Exercise aim:
Below are lines of data; restate word for word those running from the line containing "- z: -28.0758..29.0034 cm" to the line containing "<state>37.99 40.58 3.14", inclusive, and no others.

Records excerpted from a collection:
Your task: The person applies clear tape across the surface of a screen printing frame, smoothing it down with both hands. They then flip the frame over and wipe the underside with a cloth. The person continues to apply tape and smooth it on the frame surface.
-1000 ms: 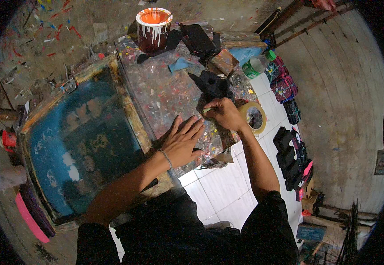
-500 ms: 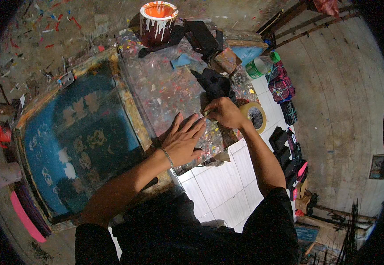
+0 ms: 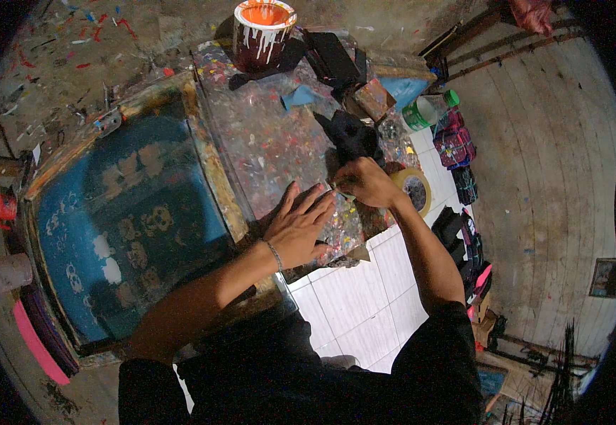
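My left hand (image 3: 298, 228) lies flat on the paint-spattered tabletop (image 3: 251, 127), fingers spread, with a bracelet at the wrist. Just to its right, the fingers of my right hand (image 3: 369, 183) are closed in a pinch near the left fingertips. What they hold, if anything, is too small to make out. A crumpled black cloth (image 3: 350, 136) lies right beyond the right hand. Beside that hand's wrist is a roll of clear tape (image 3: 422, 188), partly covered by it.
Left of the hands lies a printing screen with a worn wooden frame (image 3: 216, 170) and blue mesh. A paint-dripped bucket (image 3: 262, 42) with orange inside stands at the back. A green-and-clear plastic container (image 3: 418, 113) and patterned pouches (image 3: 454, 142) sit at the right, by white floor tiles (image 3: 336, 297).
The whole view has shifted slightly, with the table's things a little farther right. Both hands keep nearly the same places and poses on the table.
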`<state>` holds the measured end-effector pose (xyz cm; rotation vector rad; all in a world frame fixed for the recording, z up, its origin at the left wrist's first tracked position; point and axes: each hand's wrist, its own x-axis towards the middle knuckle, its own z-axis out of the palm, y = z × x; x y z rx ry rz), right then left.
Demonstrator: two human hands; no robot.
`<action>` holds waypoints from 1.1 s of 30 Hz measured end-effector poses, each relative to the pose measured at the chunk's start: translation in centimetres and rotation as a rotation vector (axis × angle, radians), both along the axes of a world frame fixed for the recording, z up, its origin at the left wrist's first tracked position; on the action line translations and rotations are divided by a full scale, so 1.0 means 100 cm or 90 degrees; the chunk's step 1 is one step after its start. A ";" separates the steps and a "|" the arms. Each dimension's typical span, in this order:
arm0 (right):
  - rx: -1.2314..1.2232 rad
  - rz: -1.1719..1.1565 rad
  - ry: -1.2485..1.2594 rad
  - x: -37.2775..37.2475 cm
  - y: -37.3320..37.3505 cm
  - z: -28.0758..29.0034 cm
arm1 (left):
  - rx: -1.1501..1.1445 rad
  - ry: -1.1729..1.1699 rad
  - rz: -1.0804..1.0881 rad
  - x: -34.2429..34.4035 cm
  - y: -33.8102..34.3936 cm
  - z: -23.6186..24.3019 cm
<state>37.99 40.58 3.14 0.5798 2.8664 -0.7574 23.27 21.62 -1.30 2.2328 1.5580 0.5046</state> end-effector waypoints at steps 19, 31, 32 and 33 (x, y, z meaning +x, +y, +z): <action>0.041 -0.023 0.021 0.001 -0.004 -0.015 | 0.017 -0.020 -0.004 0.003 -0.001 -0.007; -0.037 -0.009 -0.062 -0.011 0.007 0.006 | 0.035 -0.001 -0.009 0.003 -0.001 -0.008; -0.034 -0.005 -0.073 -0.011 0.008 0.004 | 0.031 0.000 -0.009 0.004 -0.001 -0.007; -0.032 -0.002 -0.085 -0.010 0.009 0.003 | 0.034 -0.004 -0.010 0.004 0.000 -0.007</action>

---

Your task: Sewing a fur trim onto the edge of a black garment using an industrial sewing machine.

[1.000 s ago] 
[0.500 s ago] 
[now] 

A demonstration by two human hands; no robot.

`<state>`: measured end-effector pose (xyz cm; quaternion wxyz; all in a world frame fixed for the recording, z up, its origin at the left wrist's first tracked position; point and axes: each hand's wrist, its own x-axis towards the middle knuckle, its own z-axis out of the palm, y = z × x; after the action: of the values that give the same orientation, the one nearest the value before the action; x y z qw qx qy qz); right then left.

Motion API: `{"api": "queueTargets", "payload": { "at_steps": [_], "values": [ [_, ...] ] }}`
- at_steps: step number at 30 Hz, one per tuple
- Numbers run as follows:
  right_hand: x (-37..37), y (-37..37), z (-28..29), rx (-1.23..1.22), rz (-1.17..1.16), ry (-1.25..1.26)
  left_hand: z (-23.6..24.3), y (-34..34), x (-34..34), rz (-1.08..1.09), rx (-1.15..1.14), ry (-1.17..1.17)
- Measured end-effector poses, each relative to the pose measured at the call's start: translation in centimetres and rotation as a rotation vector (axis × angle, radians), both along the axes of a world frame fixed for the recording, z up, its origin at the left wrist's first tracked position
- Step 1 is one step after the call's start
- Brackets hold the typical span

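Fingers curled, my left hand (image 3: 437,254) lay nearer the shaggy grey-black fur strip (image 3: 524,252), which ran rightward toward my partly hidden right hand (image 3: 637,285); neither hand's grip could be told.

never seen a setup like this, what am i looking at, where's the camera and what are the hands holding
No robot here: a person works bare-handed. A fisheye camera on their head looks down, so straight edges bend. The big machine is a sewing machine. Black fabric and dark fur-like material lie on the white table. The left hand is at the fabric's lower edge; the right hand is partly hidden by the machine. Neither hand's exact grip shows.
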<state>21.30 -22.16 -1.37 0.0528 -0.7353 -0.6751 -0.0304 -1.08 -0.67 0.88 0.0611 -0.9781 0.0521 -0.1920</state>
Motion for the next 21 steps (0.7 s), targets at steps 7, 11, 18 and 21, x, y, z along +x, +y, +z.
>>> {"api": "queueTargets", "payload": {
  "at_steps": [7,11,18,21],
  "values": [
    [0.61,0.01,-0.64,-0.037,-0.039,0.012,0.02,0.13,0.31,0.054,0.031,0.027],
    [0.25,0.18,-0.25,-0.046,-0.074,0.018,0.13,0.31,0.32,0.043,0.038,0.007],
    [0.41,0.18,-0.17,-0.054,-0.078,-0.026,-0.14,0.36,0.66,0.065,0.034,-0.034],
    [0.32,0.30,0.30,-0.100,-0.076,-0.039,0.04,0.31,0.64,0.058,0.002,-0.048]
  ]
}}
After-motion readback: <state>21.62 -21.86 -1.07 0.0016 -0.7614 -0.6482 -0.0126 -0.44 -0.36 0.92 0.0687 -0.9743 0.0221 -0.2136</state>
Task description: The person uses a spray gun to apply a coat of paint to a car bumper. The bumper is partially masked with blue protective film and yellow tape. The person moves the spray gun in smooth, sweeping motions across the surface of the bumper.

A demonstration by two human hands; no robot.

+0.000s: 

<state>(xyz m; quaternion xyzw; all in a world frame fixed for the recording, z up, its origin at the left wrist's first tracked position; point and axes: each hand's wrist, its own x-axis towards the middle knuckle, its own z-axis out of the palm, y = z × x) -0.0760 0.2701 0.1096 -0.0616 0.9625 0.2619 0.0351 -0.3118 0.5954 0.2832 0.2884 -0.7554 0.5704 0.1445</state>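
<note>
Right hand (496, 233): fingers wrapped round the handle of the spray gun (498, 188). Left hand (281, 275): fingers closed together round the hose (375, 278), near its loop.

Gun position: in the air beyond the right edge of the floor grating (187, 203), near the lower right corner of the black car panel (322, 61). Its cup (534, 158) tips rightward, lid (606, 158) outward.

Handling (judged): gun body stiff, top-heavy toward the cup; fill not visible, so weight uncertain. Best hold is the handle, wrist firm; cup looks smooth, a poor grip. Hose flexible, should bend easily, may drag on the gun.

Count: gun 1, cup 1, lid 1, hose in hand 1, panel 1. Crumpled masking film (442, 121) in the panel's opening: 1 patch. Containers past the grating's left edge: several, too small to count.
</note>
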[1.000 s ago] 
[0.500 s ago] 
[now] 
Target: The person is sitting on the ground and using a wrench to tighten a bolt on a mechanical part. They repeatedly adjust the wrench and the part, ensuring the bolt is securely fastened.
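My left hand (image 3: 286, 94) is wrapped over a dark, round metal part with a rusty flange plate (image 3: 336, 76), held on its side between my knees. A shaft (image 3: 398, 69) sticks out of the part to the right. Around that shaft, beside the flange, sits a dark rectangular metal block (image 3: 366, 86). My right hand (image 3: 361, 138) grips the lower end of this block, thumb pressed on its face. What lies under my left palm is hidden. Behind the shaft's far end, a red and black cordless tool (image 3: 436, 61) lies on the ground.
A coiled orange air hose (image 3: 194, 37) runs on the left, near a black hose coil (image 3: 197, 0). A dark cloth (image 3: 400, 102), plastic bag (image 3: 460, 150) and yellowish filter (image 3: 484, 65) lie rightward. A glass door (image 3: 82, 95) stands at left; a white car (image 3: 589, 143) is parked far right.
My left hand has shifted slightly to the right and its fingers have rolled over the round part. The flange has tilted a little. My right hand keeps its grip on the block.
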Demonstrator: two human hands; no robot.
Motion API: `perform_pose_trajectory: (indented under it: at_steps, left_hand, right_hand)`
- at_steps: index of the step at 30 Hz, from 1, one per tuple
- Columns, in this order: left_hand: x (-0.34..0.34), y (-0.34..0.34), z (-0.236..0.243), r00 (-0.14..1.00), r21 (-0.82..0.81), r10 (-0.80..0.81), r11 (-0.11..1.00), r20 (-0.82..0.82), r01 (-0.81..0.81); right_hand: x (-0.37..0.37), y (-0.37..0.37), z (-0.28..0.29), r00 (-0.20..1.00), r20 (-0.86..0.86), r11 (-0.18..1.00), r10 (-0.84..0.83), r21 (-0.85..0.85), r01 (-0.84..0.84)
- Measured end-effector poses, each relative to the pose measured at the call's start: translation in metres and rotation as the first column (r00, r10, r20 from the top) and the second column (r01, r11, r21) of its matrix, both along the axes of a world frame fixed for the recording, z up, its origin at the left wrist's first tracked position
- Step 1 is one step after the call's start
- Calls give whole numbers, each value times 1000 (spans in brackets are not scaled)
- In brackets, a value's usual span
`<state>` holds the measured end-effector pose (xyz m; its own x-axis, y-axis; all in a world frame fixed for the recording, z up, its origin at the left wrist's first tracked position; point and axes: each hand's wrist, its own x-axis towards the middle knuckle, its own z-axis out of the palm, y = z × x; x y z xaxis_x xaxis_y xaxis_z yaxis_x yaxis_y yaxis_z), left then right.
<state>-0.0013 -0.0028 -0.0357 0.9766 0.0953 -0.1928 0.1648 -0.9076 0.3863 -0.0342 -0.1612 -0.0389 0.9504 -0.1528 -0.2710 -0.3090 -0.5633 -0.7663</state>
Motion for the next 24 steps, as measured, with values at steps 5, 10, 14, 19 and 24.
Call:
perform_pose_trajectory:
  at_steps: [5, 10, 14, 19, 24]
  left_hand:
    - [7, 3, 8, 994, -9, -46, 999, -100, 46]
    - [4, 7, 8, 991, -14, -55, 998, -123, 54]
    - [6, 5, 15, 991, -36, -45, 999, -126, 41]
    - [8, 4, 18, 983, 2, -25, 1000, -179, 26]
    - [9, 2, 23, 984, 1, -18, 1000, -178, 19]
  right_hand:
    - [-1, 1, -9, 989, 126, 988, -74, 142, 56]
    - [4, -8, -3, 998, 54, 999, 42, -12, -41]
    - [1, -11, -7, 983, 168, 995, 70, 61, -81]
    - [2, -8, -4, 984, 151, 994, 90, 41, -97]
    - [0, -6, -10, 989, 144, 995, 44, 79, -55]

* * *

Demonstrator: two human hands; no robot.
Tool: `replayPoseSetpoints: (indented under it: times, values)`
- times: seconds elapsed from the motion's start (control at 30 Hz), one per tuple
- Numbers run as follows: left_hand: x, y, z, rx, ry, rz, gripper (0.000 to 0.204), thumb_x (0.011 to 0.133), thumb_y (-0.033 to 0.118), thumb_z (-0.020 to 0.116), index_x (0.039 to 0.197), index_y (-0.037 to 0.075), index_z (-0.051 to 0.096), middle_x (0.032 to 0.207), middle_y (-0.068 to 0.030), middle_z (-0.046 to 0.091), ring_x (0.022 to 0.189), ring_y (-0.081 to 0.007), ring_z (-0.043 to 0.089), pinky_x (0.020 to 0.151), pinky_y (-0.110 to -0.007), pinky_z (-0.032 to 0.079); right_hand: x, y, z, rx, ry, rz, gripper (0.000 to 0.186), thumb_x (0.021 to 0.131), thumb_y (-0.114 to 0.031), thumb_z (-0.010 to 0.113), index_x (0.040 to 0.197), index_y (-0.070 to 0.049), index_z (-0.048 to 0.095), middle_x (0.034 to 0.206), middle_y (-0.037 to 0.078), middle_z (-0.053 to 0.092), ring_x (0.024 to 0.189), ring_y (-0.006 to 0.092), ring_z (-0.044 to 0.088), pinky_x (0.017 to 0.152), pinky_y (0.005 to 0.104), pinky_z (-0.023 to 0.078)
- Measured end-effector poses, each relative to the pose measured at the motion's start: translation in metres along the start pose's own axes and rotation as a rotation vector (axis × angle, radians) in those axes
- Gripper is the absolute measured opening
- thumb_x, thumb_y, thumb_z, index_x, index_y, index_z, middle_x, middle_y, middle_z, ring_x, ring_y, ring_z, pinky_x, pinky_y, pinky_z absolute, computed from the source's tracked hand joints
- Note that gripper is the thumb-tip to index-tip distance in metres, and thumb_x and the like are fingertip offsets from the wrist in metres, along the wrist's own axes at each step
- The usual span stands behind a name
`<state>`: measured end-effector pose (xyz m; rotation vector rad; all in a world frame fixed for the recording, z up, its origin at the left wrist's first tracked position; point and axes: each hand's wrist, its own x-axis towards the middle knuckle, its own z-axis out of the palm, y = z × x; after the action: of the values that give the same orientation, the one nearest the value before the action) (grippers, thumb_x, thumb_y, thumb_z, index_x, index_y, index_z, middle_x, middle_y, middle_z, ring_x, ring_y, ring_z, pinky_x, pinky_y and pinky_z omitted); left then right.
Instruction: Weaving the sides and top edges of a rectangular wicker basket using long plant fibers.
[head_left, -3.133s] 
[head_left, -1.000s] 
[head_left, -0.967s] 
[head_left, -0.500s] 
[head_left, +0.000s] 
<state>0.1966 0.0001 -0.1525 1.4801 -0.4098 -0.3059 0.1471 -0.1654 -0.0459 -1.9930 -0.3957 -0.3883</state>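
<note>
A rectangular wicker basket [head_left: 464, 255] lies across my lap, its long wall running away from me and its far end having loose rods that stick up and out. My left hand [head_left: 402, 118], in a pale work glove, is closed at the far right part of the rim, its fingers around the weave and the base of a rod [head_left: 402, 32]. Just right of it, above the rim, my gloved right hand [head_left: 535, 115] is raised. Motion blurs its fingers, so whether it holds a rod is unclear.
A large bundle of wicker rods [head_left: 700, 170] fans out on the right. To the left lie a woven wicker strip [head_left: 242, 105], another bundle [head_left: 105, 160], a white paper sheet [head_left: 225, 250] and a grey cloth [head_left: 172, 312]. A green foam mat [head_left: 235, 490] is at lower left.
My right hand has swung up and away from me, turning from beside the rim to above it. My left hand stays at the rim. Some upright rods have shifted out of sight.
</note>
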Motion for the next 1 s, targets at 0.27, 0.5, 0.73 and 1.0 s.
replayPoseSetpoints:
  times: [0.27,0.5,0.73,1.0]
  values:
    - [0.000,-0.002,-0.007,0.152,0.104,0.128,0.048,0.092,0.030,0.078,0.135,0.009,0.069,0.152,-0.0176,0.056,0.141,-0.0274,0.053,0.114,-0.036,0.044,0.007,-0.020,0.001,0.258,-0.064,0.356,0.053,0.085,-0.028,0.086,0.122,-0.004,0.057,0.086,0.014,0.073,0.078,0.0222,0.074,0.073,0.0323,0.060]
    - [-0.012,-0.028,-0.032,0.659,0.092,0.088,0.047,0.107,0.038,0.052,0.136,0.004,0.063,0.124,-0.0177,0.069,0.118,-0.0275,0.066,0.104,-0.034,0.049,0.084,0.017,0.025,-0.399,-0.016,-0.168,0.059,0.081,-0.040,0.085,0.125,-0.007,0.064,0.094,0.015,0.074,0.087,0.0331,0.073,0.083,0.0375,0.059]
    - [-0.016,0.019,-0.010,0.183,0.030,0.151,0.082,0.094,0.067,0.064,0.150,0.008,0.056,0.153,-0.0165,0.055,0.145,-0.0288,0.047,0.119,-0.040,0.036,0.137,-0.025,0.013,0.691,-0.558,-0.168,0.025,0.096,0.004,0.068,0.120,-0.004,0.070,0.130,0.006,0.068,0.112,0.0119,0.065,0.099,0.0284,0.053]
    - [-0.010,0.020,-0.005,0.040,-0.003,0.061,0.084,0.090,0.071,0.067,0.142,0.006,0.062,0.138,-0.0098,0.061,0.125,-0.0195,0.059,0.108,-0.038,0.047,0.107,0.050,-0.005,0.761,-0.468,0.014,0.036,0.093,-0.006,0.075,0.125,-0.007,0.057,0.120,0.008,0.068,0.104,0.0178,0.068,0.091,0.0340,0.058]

Answer to this problem:
  - z: -28.0758..29.0034 cm
arm1 (left):
  - rx: -1.1501..1.1445 rad
  - ry: -1.1729..1.1699 rad
  - rz: -1.0804..1.0881 rad
  - x: -34.2429..34.4035 cm
  - y: -33.8102..34.3936 cm
  - z: -23.6186..24.3019 cm
<state>37.99 40.58 3.14 0.5798 2.8664 -0.7574 23.27 21.62 -1.30 2.2328 1.5580 0.5046</state> end-effector waypoints at steps 19, 31, 32 and 33 (x, y, z meaning +x, +y, +z): <action>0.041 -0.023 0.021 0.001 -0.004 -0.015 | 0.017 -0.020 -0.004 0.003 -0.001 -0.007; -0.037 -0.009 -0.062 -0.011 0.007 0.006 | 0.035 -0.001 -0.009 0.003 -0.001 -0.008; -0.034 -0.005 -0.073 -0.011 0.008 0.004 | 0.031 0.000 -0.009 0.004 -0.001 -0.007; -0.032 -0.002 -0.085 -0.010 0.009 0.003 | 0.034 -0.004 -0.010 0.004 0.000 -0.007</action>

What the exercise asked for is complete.